There are two other cases in this court which are cited by the appellant’s counsel (Casey v. Davis & Furber Machine Co., 138 App. Div. 397, and Wolfe v. Mosler Safe Co., 139 id. 848), but in each of those cases the evidence showed clearly that the man was furnished by the defendant to do some particular work, and while doing it was absolutely under the control and author*380ity of the temporary employer. It perhaps is not very useful to cite authorities on this proposition because in nearly every instance the evidence discloses that there was a surrender of dominion and authority by the regular employer of the servant, and an absolute assumption and assertion of authority by the person or corporation in whose business he was engaged for the time being. There is no doubt, when that condition exists, that the regular employer is not liable.

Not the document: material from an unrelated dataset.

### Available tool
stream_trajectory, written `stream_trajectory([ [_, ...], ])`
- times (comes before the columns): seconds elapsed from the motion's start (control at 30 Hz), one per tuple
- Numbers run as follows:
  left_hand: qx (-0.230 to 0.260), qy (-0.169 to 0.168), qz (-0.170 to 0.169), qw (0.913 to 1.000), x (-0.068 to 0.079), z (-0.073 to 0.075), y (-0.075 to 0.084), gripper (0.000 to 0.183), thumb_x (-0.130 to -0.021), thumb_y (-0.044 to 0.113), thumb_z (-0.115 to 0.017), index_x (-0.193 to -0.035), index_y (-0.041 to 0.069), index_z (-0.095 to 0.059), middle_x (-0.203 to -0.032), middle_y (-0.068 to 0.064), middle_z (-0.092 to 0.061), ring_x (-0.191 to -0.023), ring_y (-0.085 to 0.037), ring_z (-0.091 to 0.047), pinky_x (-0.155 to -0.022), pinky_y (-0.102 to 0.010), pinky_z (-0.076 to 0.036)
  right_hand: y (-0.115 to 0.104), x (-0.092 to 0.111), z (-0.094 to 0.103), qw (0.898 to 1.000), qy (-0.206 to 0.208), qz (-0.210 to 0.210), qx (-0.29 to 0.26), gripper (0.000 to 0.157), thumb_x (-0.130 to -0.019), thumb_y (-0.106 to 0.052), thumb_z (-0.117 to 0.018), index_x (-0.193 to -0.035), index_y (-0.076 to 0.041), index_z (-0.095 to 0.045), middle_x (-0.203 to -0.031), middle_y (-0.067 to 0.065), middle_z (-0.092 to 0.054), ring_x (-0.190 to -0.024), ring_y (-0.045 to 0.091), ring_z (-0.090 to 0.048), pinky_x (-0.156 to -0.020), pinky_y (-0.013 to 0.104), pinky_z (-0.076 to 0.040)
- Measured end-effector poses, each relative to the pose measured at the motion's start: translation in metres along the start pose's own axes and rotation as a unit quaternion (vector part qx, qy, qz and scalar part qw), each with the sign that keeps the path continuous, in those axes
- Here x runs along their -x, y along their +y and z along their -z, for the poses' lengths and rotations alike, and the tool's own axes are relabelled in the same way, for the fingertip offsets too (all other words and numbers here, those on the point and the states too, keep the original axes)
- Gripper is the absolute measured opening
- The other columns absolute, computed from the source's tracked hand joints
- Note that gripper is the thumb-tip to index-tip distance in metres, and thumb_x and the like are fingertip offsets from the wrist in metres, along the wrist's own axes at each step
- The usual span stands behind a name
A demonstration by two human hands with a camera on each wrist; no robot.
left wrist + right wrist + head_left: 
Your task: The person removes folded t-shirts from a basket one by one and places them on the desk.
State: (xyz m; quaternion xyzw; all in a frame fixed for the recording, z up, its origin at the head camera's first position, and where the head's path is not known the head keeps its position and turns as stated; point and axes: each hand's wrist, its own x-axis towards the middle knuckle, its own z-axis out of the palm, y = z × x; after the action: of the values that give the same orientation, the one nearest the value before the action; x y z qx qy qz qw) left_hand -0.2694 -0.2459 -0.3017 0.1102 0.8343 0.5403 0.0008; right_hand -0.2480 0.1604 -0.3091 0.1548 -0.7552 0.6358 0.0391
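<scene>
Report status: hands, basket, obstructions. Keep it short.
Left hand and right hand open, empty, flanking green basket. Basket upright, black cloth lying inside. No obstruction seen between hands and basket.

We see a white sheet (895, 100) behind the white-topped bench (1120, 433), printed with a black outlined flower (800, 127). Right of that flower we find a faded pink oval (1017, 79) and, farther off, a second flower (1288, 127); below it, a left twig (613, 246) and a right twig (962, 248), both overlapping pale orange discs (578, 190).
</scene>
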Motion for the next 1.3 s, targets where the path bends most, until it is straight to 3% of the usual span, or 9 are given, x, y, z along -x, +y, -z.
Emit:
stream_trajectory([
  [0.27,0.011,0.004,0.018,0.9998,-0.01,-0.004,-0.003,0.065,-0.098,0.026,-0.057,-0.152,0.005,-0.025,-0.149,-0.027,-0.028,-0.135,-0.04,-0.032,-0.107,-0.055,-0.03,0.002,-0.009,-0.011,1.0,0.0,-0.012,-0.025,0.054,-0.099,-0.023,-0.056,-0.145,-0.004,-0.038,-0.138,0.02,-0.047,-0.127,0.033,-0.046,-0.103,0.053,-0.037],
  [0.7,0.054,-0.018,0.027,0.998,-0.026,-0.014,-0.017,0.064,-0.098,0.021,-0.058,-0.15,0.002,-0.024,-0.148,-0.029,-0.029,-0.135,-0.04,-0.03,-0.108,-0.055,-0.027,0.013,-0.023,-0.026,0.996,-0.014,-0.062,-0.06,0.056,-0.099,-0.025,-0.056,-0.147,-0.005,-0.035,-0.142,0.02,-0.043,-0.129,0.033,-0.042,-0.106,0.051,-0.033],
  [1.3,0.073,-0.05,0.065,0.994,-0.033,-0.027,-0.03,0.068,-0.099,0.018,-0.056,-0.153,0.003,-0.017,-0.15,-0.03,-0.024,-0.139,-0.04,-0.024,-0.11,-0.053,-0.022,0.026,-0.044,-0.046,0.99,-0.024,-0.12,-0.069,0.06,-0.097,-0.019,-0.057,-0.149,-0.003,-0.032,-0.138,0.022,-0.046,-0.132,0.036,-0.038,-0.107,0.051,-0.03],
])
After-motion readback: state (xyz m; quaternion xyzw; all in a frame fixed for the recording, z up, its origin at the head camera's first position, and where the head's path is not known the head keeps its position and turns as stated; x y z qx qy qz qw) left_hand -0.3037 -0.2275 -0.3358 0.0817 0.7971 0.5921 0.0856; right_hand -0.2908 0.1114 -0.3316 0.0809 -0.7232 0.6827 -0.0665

The recent case of Kellogg v. Church Charity Foundation (203 N. Y. 191) is somewhat in point. In that case the defendant maintained St. John’s Hospital in Brooklyn, and it owned an ambulance which collided with the plaintiff, who was riding a bicycle, and injured him, and he sought to hold the defendant liable for the injuries he sustained. It seems the ambulance was kept at a livery stable. Whenever the defendant desired to use it it notified the livery stable keeper, who for hire furnished a horse and driver for the ambulance, and that was done on this occasion, and it was the negligence of this driver which caused the injuries to the plaintiff. The driver was hired and paid by the livery stable keeper, but when he was driving the ambulance he was under the authority and control of the defendant, and yet the Court of Appeals held that the defendant was not liable; that the relation of master and servant did not exist between it and the driver of the ambulance. At the close of the opinion, at page 200, the court, as its summary of the law applicable to the situation, says (quoting in part from Standard Oil Co. v. Anderson, 212 U. S. 222): “Where one furnishes another with men to do work for him and places them under his exclusive control in its performance those men become pro hac vice the servants of him to whom they are furnished and he is responsible for their negligence because the work is his work and they are his workmen for the time being. On the other hand, where work is undertaken to be performed by the person who furnishes the workmen through servants of his selection and he retains direction and control he remains responsible for any negligence on their part in the conduct of the work. ‘ The simplest case, and that which was earliest decided, was where horses and a driver were furnished by a liveryman. In such cases the hirer, though he *381suggests the course of the journey and in a certain sense directs it, still does not become the master of the driver and responsible for his negligence, unless he specifically directs or brings about the negligent act.’ ”
I think the question of fact was properly determined by the jury and that the verdict should be sustained.
The judgment and order should be affirmed, with costs.
All concurred, except McLennan, P. J., and Foote, J., who dissented, each in a separate memorandum.